AI research

Polymathic AI aims to help scientists make faster and better discoveries

Matthias Bastian

DALL-E 3 prompted by THE DECODER

An international team of researchers has launched Polymathic AI. The team is developing artificial intelligence that learns from data and simulations from different scientific fields to gain new insights.

The Polymathic AI initiative aims to accelerate the development of versatile foundation models for machine learning applications in science. It aims to bring the benefits of foundation models, which have been used primarily in image and language processing, to the world of scientific machine learning.

The team behind Polymathic AI consists of experts from various institutions and disciplines. These include the Simons Foundation and the Flatiron Institute, New York University, the University of Cambridge, Princeton University, and Lawrence Berkeley National Laboratory. They are specialists in physics, astrophysics, mathematics, artificial intelligence, and neuroscience.

The initiative was announced in tandem with the publication of related scientific papers on arXiv.org, an open-access repository.

Foundation model for science

According to Shirley Ho, project director and group leader at the Flatiron Institute's Center for Computational Astrophysics in New York, the project will "completely change how people use AI and machine learning in science."

The idea: A pre-trained model, also called a foundation model, can be faster and more accurate than building a scientific model from scratch. This is true even if the training data is not directly relevant to the scientific problem.

The challenge is to build AI models that can use information from heterogeneous data sets and different scientific domains. Unlike fields such as natural language processing, there is no standard representation such as text.

Polymathic AI therefore treats numbers as real numbers rather than characters such as letters and punctuation. The training data consists of actual scientific datasets that capture the underlying physics of the cosmos. The AI model is designed to learn from numerical data and physical simulations in various scientific fields, helping to model phenomena such as giant stars and the Earth's climate.

Models developed through this initiative can then be used as a starting point and refined by scientists for specific applications.

Interdisciplinary research on Polymathic AI

Miles Cranmer, co-initiator of the project and a member of the Department of Applied Mathematics and Theoretical Physics and the Institute of Astronomy at the University of Cambridge, explains that one of the main problems with academic work using foundation models is the computational cost. However, he says, the collaboration with the Simons Foundation provides the resources necessary to test such models for scientific research.

Co-initiator Siavash Golkar, a visiting scientist at the Flatiron Institute's Center for Computational Astrophysics, sees Polymathic AI as a tool to help scientists discover connections between different disciplines. The AI is designed to bring together data from different disciplines to overcome the challenge of staying current in multiple disciplines.

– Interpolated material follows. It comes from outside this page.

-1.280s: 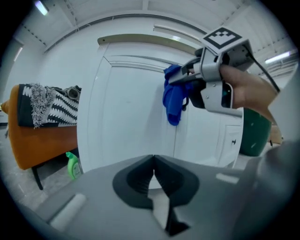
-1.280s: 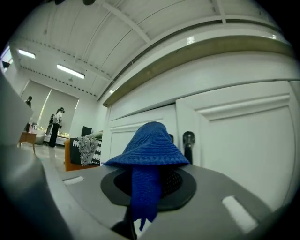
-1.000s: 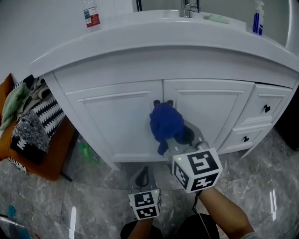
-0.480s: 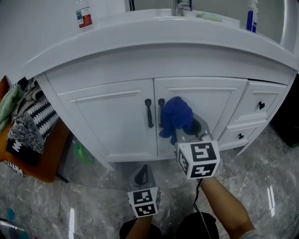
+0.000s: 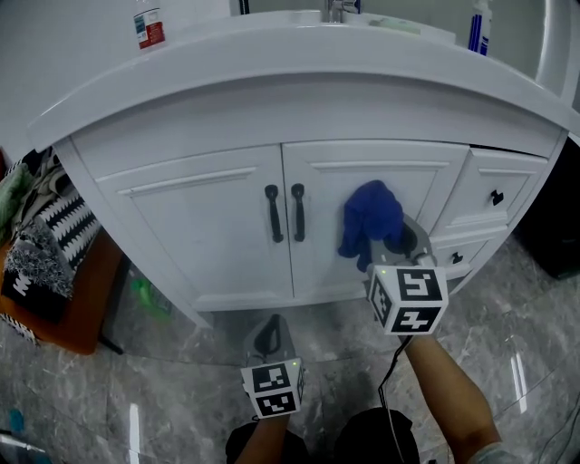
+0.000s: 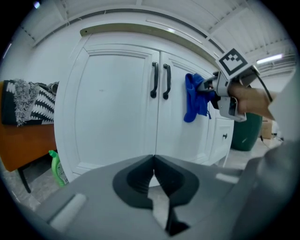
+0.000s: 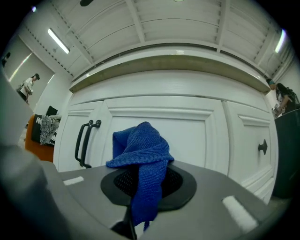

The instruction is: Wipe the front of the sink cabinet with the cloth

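The white sink cabinet (image 5: 208, 227) has two doors with black handles (image 5: 285, 213) at the middle. My right gripper (image 5: 379, 245) is shut on a blue cloth (image 5: 370, 217), holding it against the right door (image 5: 362, 181). In the right gripper view the blue cloth (image 7: 143, 159) bunches over the jaws, just in front of the right door panel (image 7: 187, 131). My left gripper (image 5: 268, 340) hangs low over the floor, shut and empty, its jaws meeting in the left gripper view (image 6: 153, 176). From there the cloth (image 6: 193, 96) shows on the right door.
Drawers with black knobs (image 5: 496, 197) sit right of the doors. An orange stand with patterned cloths (image 5: 41, 245) stands at the left, a green bottle (image 5: 143, 294) beside the cabinet base. Bottles (image 5: 477, 27) stand on the counter. The floor is grey marble tile (image 5: 163, 381).
My right gripper has carried the blue cloth rightward across the cabinet front, from over the handles onto the right door. The left gripper stays low.
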The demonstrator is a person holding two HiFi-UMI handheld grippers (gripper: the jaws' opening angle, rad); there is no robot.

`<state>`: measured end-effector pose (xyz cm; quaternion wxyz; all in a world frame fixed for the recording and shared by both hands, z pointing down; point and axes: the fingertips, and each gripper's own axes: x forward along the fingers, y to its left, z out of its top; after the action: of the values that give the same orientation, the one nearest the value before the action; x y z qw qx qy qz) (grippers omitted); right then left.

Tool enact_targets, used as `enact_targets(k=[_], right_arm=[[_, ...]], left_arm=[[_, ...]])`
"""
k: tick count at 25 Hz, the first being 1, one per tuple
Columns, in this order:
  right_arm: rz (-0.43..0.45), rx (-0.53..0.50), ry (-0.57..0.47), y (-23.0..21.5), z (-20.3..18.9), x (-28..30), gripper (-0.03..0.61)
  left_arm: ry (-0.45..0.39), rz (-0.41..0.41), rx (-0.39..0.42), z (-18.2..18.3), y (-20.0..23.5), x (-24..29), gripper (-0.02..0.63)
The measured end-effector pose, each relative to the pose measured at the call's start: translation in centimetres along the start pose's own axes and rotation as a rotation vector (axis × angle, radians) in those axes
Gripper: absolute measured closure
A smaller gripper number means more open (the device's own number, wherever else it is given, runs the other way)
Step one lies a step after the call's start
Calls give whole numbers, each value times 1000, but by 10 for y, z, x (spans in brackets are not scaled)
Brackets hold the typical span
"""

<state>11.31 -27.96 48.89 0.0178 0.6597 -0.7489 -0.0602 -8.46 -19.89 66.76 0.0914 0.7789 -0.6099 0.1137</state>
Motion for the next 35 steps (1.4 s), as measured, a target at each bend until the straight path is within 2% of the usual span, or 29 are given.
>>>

François Lanusse, co-initiator and cosmologist at the Centre national de la recherche scientifique (CNRS) in France, emphasizes that, unlike existing AI tools, Polymathic AI will not be limited to specific use cases and data. Instead, it will use data from various sources and domains and apply its multidisciplinary knowledge to a wide range of scientific problems.

Shirley Ho emphasizes the importance of transparency and openness in the Polymathic AI project, saying that the goal is to democratize AI for science and provide a pre-trained model that can improve scientific analysis of various issues and domains.

Meta attempted a similar project with its open-source AI model Galactica, which was optimized for scientific tasks but relied primarily on language for training. The model was so heavily criticized by other researchers for the misinformation it generated that Meta took it offline after a few days.